Exercise description: What you return must match the records word for word.

[Stored entries]
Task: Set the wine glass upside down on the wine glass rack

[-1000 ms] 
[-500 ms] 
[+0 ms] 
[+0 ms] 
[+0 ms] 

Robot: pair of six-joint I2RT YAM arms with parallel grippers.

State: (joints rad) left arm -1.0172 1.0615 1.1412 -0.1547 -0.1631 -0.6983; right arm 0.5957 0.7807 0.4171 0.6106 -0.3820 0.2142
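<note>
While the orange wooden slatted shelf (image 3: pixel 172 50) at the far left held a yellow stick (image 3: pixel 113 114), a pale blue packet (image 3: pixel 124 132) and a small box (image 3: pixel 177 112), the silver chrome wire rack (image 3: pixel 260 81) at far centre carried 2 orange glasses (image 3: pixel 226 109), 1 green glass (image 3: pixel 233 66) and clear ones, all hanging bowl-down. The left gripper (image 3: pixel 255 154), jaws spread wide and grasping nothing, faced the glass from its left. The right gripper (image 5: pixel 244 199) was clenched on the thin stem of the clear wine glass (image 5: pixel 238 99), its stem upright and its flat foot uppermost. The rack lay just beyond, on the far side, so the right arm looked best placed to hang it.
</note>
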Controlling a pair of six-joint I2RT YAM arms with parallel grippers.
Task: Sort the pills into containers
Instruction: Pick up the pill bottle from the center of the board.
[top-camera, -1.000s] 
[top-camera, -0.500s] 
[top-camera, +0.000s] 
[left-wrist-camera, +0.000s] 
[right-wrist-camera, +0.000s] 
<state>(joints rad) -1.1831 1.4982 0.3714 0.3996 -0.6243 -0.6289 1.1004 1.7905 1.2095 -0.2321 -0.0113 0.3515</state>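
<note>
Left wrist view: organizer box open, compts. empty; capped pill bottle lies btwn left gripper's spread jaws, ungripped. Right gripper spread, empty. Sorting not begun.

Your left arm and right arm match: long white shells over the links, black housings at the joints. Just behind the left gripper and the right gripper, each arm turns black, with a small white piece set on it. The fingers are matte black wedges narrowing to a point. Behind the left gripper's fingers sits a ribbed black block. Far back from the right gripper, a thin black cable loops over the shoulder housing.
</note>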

Response area:
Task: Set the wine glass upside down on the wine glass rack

[-1000 ms] 
[-500 ms] 
[+0 ms] 
[+0 ms] 
[+0 ms] 

Robot: pair of six-joint I2RT YAM arms with parallel grippers.

State: (joints rad) left arm -1.0172 1.0615 1.1412 -0.1547 -0.1631 -0.6983; right arm 0.5957 0.7807 0.4171 0.6106 -0.3820 0.2142
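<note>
While the orange wooden slatted shelf (image 3: pixel 172 50) at the far left held a yellow stick (image 3: pixel 113 114), a pale blue packet (image 3: pixel 124 132) and a small box (image 3: pixel 177 112), the silver chrome wire rack (image 3: pixel 260 81) at far centre carried 2 orange glasses (image 3: pixel 226 109), 1 green glass (image 3: pixel 233 66) and clear ones, all hanging bowl-down. The left gripper (image 3: pixel 255 154), jaws spread wide and grasping nothing, faced the glass from its left. The right gripper (image 5: pixel 244 199) was clenched on the thin stem of the clear wine glass (image 5: pixel 238 99), its stem upright and its flat foot uppermost. The rack lay just beyond, on the far side, so the right arm looked best placed to hang it.
</note>
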Controlling a pair of six-joint I2RT YAM arms with parallel grippers.
Task: Sort the pills into containers
Instruction: Pick up the pill bottle from the center of the board.
[top-camera, -1.000s] 
[top-camera, -0.500s] 
[top-camera, +0.000s] 
[left-wrist-camera, +0.000s] 
[right-wrist-camera, +0.000s] 
<state>(joints rad) -1.1831 1.4982 0.3714 0.3996 -0.6243 -0.6289 1.1004 1.7905 1.2095 -0.2321 -0.0113 0.3515</state>
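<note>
Left wrist view: organizer box open, compts. empty; capped pill bottle lies btwn left gripper's spread jaws, ungripped. Right gripper spread, empty. Sorting not begun.

Your left arm and right arm match: long white shells over the links, black housings at the joints. Just behind the left gripper and the right gripper, each arm turns black, with a small white piece set on it. The fingers are matte black wedges narrowing to a point. Behind the left gripper's fingers sits a ribbed black block. Far back from the right gripper, a thin black cable loops over the shoulder housing.
</note>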

Nothing more is needed for this exercise.